As part of the announcement, NIST issued four guidance documents on Monday. The first two will help manage the risks of generative AI — the technology that enables chatbots and text-based image and video creation tools — and serve as companions to NIST's AI Risk Management Framework and Secure Software Development Framework.

Artificial intelligence

How banks should deal with AI's risks, according to NIST

An AI framework released by the National Institute of Standards and Technology this week is the government's advice on coping with pitfalls and making the software trustworthy.

By Penny Crosman

January 27

The first document provides a full overview of the risks associated with generative AI; the second focuses on securely developing the models. The standards could impact banks' risk assessments of generative AI in contexts such as the risks and rewards of using it in customer service scenarios.

The third publication seeks to reduce the risks of synthetic content generated or altered by generative AI. Specifically, it evaluates the existing practices that generative AI companies deploy to disclose the provenance of the content their models generate. These methods include digital watermarking, which involves invisibly modifying generated images to mark them as created by generative AI.

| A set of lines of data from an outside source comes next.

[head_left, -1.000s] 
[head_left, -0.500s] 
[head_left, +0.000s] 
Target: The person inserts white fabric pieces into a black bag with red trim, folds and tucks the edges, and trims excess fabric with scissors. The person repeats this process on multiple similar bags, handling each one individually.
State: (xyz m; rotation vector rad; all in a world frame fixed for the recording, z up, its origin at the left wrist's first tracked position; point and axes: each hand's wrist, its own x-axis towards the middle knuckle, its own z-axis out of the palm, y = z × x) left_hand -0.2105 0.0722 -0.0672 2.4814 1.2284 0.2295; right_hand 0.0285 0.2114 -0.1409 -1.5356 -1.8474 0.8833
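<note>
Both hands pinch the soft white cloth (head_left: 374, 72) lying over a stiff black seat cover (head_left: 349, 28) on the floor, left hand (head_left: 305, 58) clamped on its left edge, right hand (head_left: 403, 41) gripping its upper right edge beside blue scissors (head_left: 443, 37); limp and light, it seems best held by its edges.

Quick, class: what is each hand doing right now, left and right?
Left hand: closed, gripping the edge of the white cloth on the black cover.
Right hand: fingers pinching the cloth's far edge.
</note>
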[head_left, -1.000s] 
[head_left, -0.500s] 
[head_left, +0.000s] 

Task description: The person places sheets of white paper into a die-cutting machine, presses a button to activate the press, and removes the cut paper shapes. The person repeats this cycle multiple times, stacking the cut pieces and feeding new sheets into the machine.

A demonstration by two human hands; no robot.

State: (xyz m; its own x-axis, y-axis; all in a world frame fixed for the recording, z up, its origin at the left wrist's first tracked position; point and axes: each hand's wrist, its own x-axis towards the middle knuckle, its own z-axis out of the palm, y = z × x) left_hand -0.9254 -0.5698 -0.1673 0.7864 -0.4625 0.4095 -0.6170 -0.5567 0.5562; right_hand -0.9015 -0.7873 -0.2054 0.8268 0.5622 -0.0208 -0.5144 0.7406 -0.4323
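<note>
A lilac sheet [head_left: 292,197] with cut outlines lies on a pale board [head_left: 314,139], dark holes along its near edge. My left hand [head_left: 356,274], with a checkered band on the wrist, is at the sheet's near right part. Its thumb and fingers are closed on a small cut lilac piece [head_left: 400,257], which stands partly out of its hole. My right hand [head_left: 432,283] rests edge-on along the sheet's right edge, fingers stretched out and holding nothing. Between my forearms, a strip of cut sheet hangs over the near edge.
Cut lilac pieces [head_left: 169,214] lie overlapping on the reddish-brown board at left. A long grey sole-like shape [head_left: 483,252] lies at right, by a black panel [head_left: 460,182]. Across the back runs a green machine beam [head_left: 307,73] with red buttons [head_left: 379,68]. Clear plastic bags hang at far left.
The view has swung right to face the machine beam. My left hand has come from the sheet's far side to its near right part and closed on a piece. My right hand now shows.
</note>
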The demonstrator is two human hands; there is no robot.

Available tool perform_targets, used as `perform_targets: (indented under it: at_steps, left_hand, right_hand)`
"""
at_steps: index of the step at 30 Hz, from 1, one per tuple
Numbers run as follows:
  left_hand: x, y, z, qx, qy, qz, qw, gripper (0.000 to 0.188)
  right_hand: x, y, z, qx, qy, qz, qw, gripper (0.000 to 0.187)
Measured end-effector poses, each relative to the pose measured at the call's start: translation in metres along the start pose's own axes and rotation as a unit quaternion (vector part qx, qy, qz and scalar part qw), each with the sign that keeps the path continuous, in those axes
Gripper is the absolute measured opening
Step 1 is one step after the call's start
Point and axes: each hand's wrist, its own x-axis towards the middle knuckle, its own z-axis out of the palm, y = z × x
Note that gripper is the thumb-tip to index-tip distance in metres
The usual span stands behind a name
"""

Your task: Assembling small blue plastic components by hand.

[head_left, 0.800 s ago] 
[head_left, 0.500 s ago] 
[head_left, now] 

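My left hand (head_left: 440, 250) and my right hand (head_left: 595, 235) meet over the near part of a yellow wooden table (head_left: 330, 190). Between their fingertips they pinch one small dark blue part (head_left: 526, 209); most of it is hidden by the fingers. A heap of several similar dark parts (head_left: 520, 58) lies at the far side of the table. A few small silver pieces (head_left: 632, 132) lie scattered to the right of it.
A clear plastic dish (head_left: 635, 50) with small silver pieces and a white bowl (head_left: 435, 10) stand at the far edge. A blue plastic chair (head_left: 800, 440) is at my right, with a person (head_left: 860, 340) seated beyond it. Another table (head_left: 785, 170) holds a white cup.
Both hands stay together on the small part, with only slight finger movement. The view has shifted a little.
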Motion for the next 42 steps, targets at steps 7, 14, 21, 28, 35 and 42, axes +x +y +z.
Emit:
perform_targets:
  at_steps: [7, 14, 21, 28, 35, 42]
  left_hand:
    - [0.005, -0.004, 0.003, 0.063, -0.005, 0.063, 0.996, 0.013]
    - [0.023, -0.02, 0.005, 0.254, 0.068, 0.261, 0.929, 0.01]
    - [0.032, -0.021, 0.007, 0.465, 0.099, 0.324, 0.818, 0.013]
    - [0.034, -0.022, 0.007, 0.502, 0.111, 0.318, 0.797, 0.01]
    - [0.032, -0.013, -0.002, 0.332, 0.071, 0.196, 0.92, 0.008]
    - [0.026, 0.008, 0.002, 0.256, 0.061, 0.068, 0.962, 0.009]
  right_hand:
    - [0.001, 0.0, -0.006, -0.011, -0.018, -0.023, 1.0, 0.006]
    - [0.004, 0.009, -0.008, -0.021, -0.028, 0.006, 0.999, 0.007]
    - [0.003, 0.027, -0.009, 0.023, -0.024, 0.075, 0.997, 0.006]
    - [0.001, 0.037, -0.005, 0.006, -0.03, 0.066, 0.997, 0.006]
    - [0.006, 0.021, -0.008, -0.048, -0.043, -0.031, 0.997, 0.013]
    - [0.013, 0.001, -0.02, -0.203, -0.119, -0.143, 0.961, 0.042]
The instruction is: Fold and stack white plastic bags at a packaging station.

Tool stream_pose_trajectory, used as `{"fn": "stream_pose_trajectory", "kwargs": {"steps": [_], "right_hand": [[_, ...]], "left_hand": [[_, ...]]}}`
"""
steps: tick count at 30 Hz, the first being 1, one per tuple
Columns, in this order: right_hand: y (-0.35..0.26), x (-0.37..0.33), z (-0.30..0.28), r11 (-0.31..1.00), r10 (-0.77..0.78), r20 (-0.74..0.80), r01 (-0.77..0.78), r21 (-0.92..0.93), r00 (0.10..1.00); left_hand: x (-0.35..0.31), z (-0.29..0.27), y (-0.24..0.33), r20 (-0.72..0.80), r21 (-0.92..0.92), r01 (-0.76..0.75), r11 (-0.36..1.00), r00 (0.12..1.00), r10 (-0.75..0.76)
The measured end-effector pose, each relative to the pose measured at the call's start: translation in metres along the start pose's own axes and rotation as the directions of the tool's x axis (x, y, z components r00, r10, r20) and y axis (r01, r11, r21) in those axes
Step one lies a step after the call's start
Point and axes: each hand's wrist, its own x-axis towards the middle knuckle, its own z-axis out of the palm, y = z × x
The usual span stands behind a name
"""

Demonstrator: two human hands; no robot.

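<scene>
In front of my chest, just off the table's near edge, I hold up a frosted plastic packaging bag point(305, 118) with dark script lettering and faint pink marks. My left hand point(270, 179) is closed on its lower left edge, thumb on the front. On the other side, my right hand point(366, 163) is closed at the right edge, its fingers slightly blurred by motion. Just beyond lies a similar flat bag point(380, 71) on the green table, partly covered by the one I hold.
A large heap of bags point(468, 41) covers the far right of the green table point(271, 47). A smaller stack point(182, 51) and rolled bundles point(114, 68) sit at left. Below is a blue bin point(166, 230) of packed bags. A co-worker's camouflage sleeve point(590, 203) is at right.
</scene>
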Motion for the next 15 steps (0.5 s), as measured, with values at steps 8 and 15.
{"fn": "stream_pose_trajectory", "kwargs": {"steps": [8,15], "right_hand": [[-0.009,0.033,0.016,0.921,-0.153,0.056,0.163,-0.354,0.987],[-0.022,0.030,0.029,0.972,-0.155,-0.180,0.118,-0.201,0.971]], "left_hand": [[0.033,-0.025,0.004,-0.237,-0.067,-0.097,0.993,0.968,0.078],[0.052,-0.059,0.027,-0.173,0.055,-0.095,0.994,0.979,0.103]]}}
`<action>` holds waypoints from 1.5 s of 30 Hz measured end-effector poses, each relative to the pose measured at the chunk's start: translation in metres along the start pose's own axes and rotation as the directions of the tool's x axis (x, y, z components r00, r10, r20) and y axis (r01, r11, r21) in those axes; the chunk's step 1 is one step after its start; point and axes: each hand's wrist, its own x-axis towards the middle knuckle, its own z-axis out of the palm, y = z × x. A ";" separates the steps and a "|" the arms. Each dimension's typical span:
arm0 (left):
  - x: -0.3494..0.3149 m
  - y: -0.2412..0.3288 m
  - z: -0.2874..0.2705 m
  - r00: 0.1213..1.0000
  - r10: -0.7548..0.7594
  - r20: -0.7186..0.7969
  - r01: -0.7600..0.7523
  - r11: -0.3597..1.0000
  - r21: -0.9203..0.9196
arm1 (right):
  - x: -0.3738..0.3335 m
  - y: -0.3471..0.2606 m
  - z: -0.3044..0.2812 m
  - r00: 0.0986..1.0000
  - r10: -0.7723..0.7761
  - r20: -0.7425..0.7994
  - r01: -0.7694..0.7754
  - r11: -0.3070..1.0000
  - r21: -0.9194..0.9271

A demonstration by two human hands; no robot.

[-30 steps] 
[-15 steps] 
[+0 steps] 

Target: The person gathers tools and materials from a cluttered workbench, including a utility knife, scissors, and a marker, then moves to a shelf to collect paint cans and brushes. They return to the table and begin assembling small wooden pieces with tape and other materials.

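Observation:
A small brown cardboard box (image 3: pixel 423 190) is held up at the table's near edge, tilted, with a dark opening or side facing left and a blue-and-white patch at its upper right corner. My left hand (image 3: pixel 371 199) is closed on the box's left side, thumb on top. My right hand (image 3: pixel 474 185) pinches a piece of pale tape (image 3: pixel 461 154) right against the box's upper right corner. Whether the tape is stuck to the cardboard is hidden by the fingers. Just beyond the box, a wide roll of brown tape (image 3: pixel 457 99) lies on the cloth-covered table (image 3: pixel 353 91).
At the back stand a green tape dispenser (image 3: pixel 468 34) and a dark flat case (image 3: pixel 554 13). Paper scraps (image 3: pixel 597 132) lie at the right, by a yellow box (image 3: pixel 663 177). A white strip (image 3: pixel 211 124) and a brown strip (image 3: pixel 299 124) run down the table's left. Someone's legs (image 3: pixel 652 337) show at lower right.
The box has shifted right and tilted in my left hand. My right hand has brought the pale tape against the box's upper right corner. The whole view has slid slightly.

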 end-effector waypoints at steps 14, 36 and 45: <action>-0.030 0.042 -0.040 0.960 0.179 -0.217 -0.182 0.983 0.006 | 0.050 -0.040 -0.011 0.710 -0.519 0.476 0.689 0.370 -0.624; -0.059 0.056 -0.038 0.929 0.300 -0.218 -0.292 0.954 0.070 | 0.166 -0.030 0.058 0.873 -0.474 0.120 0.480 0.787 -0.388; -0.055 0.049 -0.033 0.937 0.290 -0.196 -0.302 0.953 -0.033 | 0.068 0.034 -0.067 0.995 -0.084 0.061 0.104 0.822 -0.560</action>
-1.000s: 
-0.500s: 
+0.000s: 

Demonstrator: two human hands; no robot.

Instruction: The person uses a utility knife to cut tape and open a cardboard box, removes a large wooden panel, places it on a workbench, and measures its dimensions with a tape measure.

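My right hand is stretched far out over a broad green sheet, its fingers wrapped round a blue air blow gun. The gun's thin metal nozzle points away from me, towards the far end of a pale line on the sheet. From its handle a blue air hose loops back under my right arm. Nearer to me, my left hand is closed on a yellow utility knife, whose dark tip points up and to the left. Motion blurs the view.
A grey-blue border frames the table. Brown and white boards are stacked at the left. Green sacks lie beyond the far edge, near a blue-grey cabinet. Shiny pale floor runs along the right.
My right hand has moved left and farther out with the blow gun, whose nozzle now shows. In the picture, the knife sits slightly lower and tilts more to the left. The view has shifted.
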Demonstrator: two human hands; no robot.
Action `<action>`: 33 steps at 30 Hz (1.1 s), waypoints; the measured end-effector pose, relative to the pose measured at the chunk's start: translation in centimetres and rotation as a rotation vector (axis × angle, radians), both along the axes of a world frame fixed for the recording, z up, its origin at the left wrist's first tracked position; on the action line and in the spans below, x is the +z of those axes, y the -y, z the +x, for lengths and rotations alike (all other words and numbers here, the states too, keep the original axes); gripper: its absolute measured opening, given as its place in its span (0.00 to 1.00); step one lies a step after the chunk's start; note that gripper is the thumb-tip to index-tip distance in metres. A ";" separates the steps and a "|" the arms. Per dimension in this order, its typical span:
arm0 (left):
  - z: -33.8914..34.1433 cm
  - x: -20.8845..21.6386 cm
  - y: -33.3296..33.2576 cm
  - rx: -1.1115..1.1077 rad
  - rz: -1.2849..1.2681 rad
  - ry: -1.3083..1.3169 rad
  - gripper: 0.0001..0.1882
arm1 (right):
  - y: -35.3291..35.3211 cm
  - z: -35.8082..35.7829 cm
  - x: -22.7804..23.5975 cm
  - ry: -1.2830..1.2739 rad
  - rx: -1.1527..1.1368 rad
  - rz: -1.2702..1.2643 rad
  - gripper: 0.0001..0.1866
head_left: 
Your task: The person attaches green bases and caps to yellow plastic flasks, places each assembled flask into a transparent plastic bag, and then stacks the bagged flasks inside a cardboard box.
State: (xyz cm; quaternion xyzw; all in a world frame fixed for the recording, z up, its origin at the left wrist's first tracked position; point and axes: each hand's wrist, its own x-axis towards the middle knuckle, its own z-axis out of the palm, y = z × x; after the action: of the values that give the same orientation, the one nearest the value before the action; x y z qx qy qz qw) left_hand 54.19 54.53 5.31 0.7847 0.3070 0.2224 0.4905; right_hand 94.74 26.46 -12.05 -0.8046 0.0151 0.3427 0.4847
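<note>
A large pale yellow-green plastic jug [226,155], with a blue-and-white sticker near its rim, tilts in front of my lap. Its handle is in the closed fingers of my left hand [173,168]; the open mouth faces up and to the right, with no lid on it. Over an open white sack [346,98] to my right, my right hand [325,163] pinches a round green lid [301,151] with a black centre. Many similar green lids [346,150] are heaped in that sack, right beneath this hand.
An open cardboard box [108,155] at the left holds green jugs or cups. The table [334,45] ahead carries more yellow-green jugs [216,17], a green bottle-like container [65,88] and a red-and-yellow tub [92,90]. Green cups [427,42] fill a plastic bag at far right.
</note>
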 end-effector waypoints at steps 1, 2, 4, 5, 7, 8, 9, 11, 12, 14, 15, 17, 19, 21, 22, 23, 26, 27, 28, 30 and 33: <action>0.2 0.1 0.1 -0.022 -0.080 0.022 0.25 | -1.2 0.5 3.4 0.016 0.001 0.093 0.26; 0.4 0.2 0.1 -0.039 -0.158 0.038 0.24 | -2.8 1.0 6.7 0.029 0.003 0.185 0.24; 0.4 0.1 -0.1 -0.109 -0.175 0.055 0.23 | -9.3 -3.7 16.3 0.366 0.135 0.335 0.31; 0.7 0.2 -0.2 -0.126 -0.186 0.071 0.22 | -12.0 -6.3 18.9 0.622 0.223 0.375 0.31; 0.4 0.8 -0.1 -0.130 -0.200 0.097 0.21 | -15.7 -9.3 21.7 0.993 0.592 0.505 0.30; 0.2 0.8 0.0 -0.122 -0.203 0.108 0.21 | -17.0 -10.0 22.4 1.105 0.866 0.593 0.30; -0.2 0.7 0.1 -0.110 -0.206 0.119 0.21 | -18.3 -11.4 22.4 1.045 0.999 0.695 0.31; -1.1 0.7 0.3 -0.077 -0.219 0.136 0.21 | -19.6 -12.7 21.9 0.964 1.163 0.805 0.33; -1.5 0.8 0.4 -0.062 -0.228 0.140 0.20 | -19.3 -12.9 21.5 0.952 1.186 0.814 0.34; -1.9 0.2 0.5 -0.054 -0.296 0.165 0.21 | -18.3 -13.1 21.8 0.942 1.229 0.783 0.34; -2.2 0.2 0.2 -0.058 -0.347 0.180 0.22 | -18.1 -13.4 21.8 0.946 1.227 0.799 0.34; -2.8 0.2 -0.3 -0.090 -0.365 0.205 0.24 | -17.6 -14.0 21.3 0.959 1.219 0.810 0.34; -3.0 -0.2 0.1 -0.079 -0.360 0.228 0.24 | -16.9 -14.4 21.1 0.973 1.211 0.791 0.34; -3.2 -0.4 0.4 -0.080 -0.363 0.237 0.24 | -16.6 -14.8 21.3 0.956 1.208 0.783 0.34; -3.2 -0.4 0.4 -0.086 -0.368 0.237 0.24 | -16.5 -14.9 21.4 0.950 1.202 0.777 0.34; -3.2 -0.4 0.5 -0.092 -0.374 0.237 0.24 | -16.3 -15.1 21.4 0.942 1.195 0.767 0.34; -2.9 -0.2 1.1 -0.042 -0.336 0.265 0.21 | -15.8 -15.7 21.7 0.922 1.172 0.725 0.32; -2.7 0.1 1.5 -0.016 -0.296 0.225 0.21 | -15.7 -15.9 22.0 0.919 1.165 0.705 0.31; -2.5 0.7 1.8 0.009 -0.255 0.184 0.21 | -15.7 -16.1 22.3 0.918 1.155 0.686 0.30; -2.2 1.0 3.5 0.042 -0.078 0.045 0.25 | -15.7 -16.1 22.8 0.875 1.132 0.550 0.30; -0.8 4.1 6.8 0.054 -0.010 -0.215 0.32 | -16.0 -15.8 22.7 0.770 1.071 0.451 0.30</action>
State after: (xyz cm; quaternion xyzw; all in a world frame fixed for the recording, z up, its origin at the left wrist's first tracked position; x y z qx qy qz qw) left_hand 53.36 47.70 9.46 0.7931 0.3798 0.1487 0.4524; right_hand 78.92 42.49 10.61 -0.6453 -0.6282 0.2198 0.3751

While watermarks in particular have shortcomings, strategies like it could improve banks' ability to identify doctored images of photo IDs and checks. The document overviews the current state of the art in detecting AI-generated images, which can be helpful to banks seeking to detect deepfakes.

The fourth publication is a plan for developing global AI standards. This plan involves coordinating with other countries to adopt shared standards such that, for example, countries share the same or compatible standards for testing the safety of AI systems and measuring their energy consumption. The plan, if followed, could help global banks reduce compliance costs and allow them to deliver the same AI-powered products to multiple customer bases.

NIST also opened registration for two parallel competitions on Monday, one soliciting generative AI models that can summarize a set of 25 related documents in less than 250 words, and another soliciting models that can determine whether such a summary is written by a human or by AI. The point of the competition is to better understand how well AI can imitate humans, how well AI can discriminate between human-written and AI-written texts, and what factors play into the success of these systems.

NIST promises a similar competition "coming soon" that will relate to text-to-image systems, which create images based on a prompt. This competition will also focus on identifying whether an image is created by a human (possibly photographs or drawings) or generated synthetically by AI. The competition could provide a better public understanding of how companies can identify fake images from real ones.

AI presents risks that are "significantly different from those we see with traditional software," according to NIST director Laurie E. Locascio, necessitating separate but parallel efforts on secure software development and cybersecurity as a whole.

"These guidance documents will not only inform software creators about these unique risks, but also help them develop ways to mitigate the risks while supporting innovation," Locascio said.